In late 2013, Huang took part in filming for MBC's celebrity diving program Splash!, but withdrew due to injuries, and the show was cancelled due to injuries to multiple other contestants.

He featured in two songs from Zhou Mi's album Rewind, which he penned the rap lyrics to; and appeared as a cast member of the Solomon Islands edition of the SBS reality television program Law of the Jungle in 2014. He left the show early due to a foot injury on a coral reef during filming and other scheduled commitments.

In June 2015, Huang set up a Chinese agency, 黄子韬Z.TAO Studio. On August 24, he filed a lawsuit against SM Entertainment to terminate his contract. Huang claimed the 10-year contract had unjust terms and said he lacks freedom due to the long contract period. However, the Supreme Court dismissed Huang's appeal on March 15, 2018. The exclusive contract between SM Entertainment and Huang was considered valid until his contract's conclusion in 2022.

In China, SM Entertainment filed a lawsuit against Huang regarding his solo activities. Chinese courts ruled that Huang was entitled to use his name and image for solo activities in China, and dismissed the lawsuit.

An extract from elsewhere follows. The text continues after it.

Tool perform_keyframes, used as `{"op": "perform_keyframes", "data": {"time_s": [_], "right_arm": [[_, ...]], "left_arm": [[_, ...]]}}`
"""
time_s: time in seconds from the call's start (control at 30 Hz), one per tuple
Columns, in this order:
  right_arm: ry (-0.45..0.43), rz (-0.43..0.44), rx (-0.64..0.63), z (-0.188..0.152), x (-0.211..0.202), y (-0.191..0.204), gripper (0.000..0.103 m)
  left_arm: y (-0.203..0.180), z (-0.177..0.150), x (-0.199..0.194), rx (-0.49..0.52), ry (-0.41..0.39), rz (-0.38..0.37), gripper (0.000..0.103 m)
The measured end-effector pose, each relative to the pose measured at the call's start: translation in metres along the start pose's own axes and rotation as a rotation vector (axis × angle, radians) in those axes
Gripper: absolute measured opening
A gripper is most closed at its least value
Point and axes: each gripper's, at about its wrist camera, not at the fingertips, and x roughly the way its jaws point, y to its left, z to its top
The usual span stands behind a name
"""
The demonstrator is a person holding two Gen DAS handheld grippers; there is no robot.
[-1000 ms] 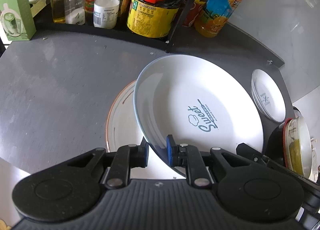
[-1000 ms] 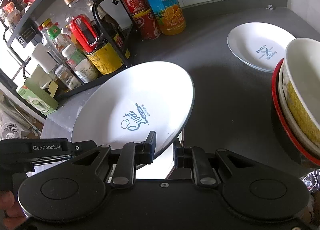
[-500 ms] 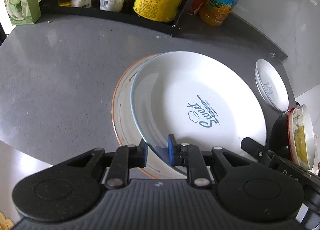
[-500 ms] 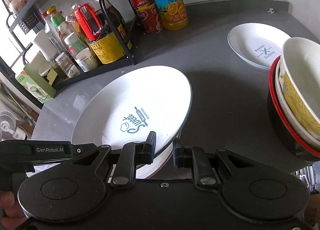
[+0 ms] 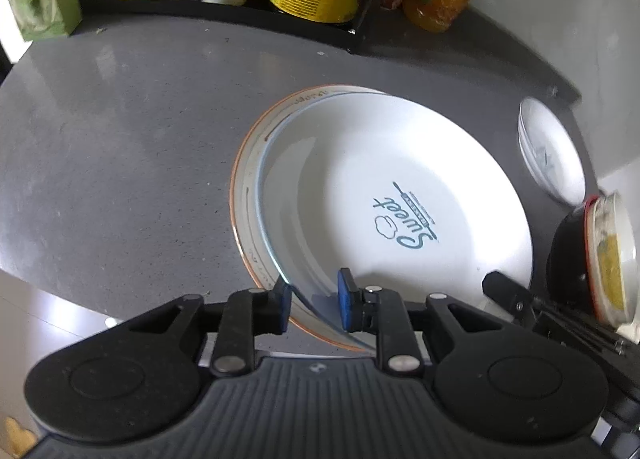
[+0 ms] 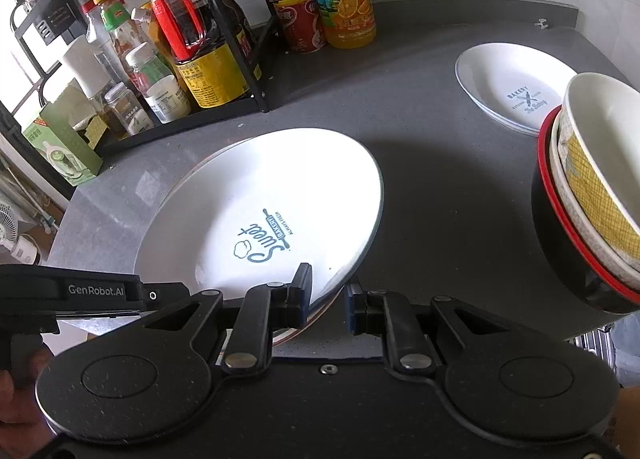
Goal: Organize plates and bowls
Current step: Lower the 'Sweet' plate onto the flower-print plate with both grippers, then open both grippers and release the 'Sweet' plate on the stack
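The "Sweet" plate (image 5: 384, 195) lies nested on the orange-rimmed plate (image 5: 245, 195), which rests flat on the grey counter (image 5: 112, 147); the upper plate sits slightly toward the right, so that a crescent of the lower rim shows on the left. We read its near edge as the controlling feature: in the left wrist view that edge passes between the blue pads (image 5: 344, 301) of the left gripper (image 5: 312, 305), whose jaws stand apart with a gap on either side of the rim, gripping nothing. In the right wrist view the same plate (image 6: 264, 215) has its near-right edge between the fingers of the right gripper (image 6: 328, 299), likewise parted and clear of the rim. We judge both grippers about equally near, one at each side of the near edge, and the plate as released onto the stack. We take the next move to be a straight withdrawal toward the person along the finger axis, without lifting, lest a pad catch the rim. The "Bakery" plate (image 6: 512, 87) lies well apart on the far right, beyond the stacked bowls (image 6: 592, 195), and we judge it the remaining plate to gather
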Motion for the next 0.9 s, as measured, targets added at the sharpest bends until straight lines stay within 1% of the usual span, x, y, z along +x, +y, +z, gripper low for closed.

=== 2015–present: Solo career and mainstream popularity ===
On July 23, 2015, Huang made his solo debut with a digital EP titled TAO, which sold 670,000 digital copies in its first week. The album was followed up with a second EP, Z.TAO, which was released for free on August 19 with the title track "Crown". The music video for "Crown" was presented in the style of a 7-minute short film, directed by Nick Lentz and featuring Jessica Gomes. Huang performed the stunts and martial arts sequences for the action scenes in the music video. Huang held his first solo concert Z.TAO Mini Concert at the Beijing Exhibition Center Theater on August 23, as part of a benefit concert for those affected by the Tianjin explosions.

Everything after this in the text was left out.